For agricultural development, the importance as a fundamental pillar for economic growth and development especially in developing countries cannot be overemphasized. Agriculture has been described as ‘’the root of civilization’’, ‘’the starting chain of the economy, and base for the daily life.’’
It has been noted that a nation can hardly sustain its economic growth without a strong agricultural base and the reasons are obvious. Agriculture provides food, raw materials and employment and it is bandied that agriculture is the largest provider of employment, and it is estimated that more than 65 per cent of industries and business activities are supported by agriculture at primary and secondary levels.
Agriculture is also important in International Trade, it helps to reduce balance of trade, reduce import, increase export, generate foreign exchange; impacts transportation, help to improve standard of living of the people.

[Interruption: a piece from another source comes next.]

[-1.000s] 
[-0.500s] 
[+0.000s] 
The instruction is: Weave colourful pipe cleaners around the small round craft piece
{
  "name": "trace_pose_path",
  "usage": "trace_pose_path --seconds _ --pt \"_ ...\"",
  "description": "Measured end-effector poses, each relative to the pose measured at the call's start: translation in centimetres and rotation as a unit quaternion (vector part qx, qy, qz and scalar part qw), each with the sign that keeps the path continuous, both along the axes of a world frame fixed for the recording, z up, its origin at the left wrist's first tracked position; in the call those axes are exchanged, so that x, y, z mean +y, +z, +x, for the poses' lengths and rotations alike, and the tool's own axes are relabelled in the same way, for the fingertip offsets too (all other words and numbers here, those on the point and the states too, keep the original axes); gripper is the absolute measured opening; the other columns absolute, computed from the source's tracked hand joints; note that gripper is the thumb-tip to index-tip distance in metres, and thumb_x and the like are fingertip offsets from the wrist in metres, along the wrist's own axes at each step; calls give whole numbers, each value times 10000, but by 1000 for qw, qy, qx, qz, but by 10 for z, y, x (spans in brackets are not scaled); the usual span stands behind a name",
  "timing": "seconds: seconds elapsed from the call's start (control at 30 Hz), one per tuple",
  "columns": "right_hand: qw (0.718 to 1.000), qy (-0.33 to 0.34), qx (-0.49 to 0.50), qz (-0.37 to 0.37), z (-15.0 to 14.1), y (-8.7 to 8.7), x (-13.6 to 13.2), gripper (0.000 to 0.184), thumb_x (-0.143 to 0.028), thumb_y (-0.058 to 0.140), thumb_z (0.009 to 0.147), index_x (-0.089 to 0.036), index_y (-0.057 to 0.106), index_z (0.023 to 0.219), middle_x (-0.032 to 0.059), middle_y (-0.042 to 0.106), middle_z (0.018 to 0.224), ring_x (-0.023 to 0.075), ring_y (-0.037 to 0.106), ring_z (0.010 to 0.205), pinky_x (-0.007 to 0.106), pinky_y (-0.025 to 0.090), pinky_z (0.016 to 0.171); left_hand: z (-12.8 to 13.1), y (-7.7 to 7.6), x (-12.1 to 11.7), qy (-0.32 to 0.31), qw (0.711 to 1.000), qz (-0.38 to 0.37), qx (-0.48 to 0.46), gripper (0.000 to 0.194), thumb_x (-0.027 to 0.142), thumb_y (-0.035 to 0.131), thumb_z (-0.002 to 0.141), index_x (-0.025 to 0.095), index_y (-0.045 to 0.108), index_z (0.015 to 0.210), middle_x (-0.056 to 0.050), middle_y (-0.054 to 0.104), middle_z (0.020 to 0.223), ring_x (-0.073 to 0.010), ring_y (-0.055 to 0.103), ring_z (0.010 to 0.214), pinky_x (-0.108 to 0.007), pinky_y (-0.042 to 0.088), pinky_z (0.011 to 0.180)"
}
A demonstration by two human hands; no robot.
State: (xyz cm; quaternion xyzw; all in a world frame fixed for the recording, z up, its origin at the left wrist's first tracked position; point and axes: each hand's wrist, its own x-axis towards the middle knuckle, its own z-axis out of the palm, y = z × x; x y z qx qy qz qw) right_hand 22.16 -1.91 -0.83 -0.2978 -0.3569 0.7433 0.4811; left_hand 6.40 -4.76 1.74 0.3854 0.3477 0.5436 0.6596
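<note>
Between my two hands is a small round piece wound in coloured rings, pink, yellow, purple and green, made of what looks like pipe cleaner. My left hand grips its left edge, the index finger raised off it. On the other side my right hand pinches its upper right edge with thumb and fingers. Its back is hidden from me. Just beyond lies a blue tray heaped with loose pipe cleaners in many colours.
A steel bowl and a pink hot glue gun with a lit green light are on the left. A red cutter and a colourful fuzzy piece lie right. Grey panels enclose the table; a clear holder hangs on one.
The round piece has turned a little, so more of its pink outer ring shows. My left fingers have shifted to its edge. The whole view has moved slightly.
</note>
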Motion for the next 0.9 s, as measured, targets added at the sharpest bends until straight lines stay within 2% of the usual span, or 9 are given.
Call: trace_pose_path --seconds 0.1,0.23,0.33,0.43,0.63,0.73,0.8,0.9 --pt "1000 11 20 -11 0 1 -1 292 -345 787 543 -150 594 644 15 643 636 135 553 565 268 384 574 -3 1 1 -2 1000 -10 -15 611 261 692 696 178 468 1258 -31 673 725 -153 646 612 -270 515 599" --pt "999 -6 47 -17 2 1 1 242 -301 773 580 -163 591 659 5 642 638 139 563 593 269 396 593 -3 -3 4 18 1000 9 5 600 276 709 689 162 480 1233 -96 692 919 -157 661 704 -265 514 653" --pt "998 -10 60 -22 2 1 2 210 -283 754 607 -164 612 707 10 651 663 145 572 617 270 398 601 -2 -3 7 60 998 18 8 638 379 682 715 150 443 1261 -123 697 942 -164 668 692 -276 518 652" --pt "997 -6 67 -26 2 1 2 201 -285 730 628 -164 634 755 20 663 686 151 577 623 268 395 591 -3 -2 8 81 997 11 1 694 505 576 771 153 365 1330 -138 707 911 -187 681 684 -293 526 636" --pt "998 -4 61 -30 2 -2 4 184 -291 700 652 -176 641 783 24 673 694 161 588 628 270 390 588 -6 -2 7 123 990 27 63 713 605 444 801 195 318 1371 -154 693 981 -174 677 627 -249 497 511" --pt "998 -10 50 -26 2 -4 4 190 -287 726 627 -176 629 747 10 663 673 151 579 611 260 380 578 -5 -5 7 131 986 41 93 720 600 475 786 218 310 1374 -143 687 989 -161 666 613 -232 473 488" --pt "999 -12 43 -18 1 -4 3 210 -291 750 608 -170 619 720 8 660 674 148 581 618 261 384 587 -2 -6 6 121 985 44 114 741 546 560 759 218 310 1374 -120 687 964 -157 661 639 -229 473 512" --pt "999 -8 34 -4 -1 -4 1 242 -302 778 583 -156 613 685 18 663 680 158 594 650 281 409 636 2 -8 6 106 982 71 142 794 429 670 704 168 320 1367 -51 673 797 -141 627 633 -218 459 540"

Many advanced economies including the USA developed on the back of agriculture, but progressively, agriculture contributes a smaller percentage to the national income of advanced economies, unlike developing economies.
The Nigerian economy which was initially powered by agriculture would have been more advanced by now, may be, but for the advent of petrodollar which stunted agricultural development and truncated the trajectory of the economy. While agriculture encouraged hard work, petrodollar provided easy money and aggravated corruption with a few privileged individuals who are connected at corporate and national power centres appropriating to themselves a greater chunk of the national wealth.
Though past governments have tried to recreate agriculture through various schemes such as ‘’Operation Feed the Nation’’, ‘’Green Revolution’’, ‘’Directorate of Food, Road and Rural Infrastructure’’ (DFFRI) and others, but non created the desired maximum impact basically because of mass disenchantment for agriculture arising from urbanization, and inadequate financing.
But the Central Bank of Nigeria is demonstrating determination to rebuild the agriculture ‘pillar’ and boost agricultural development through intensified development financing. Development finance, as noted by Smita Ram, ‘’aims to serve people and communities beyond the pale of mainstream. Credit is transformed from an instrument of finance to one of social emancipation and progress.’’
Accordingly, Central Bank of Nigeria developed various special initiatives for concessionary funding for agriculture with the overall objectives of fast tracking development of the agricultural sector by providing credit facilities to commercial agricultural enterprises at a single interest rate, enhance national food security by increasing food supply and effecting lower agricultural produce and product prices, thereby promoting lower food inflation.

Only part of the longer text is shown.